»»

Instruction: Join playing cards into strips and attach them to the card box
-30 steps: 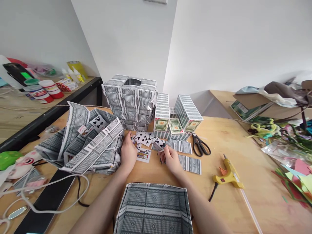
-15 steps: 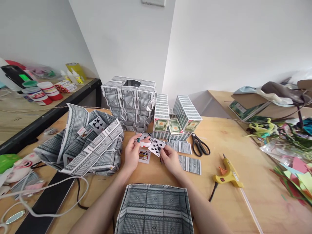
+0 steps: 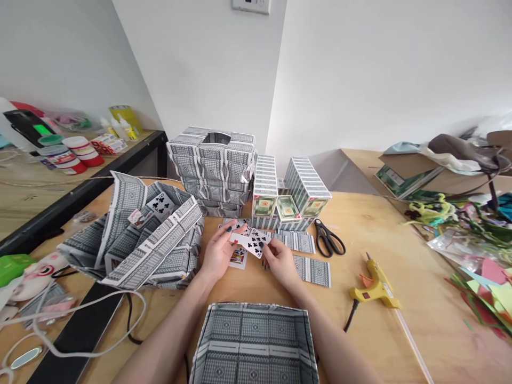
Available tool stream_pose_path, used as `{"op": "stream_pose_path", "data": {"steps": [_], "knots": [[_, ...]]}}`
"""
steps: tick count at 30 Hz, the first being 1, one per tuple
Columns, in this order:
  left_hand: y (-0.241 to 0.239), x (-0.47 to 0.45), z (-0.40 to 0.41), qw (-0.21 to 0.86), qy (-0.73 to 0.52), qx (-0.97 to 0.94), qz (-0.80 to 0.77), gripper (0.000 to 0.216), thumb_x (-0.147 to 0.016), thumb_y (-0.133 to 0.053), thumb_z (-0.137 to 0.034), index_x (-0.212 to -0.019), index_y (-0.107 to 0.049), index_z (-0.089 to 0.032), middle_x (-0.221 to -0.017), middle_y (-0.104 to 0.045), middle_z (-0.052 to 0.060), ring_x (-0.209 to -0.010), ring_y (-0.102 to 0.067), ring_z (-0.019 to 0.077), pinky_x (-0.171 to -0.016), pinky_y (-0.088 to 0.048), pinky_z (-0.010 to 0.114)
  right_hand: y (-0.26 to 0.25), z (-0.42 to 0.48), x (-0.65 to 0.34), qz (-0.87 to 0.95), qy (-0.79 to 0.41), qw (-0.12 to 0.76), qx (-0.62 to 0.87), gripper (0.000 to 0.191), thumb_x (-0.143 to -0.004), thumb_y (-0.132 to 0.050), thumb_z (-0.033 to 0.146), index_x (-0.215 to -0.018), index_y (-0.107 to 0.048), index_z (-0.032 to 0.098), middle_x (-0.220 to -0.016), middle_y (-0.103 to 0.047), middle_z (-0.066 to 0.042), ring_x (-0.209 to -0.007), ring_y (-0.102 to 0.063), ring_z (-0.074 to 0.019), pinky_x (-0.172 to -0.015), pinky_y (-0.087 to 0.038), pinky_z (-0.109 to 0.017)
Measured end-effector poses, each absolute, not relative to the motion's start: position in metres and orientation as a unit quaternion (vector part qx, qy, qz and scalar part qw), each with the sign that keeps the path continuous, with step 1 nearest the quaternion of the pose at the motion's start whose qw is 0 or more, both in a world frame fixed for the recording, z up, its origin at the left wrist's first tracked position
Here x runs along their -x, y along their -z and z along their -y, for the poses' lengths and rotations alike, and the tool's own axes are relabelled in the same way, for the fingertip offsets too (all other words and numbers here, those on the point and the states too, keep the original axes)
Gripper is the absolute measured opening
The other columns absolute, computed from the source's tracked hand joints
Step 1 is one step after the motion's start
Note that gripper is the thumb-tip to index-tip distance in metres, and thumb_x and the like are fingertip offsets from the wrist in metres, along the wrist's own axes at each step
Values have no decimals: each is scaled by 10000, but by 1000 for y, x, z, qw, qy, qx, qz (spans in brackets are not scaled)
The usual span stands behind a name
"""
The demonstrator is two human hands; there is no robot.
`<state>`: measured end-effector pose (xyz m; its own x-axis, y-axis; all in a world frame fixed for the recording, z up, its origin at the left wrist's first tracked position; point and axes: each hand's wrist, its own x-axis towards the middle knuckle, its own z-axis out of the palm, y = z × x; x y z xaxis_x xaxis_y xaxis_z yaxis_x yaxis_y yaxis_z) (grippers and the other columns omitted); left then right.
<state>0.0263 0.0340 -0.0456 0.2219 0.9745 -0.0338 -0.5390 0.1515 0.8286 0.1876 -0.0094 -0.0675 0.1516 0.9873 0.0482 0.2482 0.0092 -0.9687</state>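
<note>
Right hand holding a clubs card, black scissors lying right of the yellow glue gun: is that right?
Not quite: the head view shows the black scissors left of the yellow glue gun. The right hand does hold a clubs card.

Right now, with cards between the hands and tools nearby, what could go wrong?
The club card in the right hand overlaps the red-marked card at the left hand, so they could slip out of line.
The yellow glue gun lies on the table; if hot, its tip might burn a reaching hand.
Its black cord runs toward the right forearm, which could snag it.
</note>
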Motion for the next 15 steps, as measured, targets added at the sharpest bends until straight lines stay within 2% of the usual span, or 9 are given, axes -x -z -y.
{"op": "stream_pose_path", "data": {"steps": [6,10,15], "knots": [[44,-34,-22,541,-424,-606,-399,340,-842,-429,-287,-1136,-555,-172,-1083,-646,94,-831,-631,185,-714,-502,307,66,10,-190,550,-423,456,557,332,-813,-446,473,-615,-439,206,-471,-486,31,-422,-458,-113,-434,-361,-230],[43,-34,-18,440,-424,-670,-421,329,-859,-396,-248,-1132,-569,-184,-1120,-630,67,-973,-592,183,-821,-476,304,63,9,-190,532,-485,455,524,370,-837,-381,515,-653,-452,203,-462,-502,32,-405,-469,-111,-439,-376,-232],[47,-35,-17,401,-419,-696,-423,285,-850,-414,-232,-1053,-610,-197,-1082,-638,61,-979,-586,180,-835,-477,310,63,8,-189,514,-488,470,526,299,-756,-550,478,-684,-471,198,-492,-498,46,-424,-472,-109,-436,-371,-229]]}}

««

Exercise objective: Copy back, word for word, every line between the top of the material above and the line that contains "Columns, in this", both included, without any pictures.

Completed task:
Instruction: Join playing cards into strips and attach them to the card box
-30 steps: 
-15 steps: 
+0 steps: 
Available tool stream_pose_path, used as `{"op": "stream_pose_path", "data": {"steps": [_], "knots": [[_, ...]]}}`
"""
steps: tick count at 30 Hz, the first being 1, one per tuple
Columns, in this order:

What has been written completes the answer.